- Born: 11 August 1824
- Died: 10 February 1905 (aged 80) Shirley, Southampton
- Allegiance: United Kingdom
- Branch: British Indian Army
- Service years: 1842 - 1878
- Rank: Major-General
- Unit: Bengal Artillery
- Conflicts: First Anglo-Sikh War Indian Mutiny

= William Carmichael Russell =

Major-General William Carmichael Russell (1824–1905) was a senior Bengal Artillery officer who served in India.

==Biography==

Born on 11 August 1824, William Carmichael Russell was educated at Bedford School. He received his first commission in the Bengal Artillery in June 1842. He served in India during the First Anglo-Sikh War, 1845–1846, and during the Indian Mutiny, 1857.
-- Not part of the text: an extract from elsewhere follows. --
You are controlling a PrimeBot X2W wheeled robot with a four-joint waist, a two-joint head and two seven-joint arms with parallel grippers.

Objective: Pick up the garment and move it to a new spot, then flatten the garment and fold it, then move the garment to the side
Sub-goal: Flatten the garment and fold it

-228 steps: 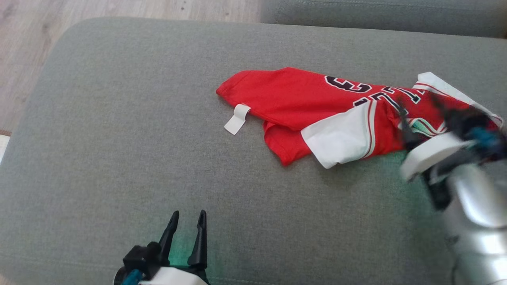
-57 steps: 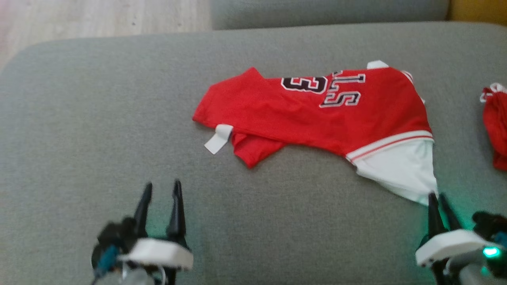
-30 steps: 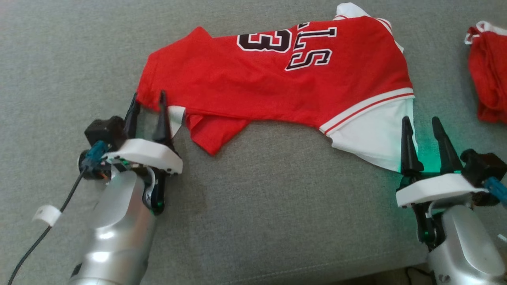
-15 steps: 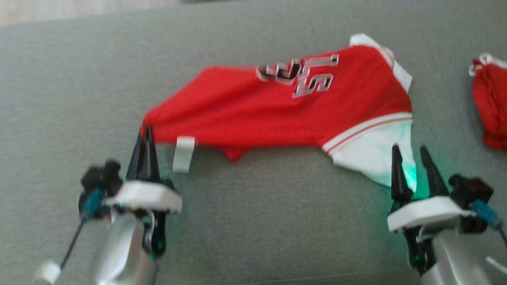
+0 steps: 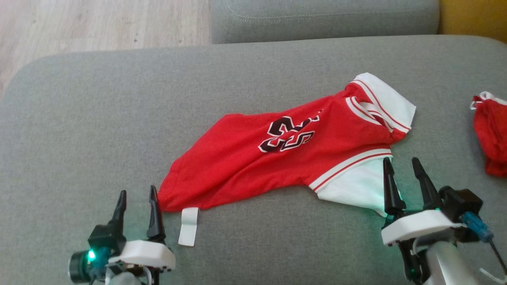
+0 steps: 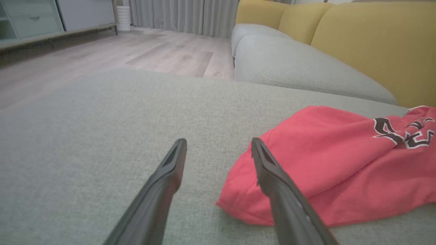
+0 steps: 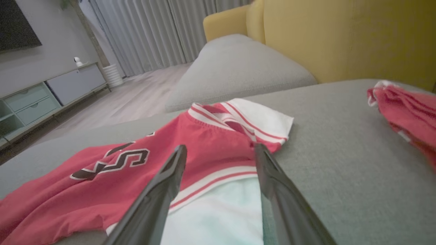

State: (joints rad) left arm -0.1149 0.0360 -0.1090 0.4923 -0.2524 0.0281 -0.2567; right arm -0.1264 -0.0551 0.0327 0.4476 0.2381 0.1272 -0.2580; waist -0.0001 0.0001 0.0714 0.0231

During the First Anglo-Sikh War he fought at the Battle of Ferozeshah, 1845, and at the Battle of Sobraon, 1846, and was awarded the Sutlej Medal. During the Indian Mutiny he served under Brigadier James Neill at Allahabad, and was credited by Field Marshal Roberts with saving the Allahabad arsenal from falling into the hands of the mutineers. In 1858, he served in Oudh. He was appointed Commissary of Ordnance for the Army and Inspector of Ordnance and Magazines in Bengal.

Major General William Carmichael Russell retired in March 1878 and died in Shirley, Southampton on 10 February 1905.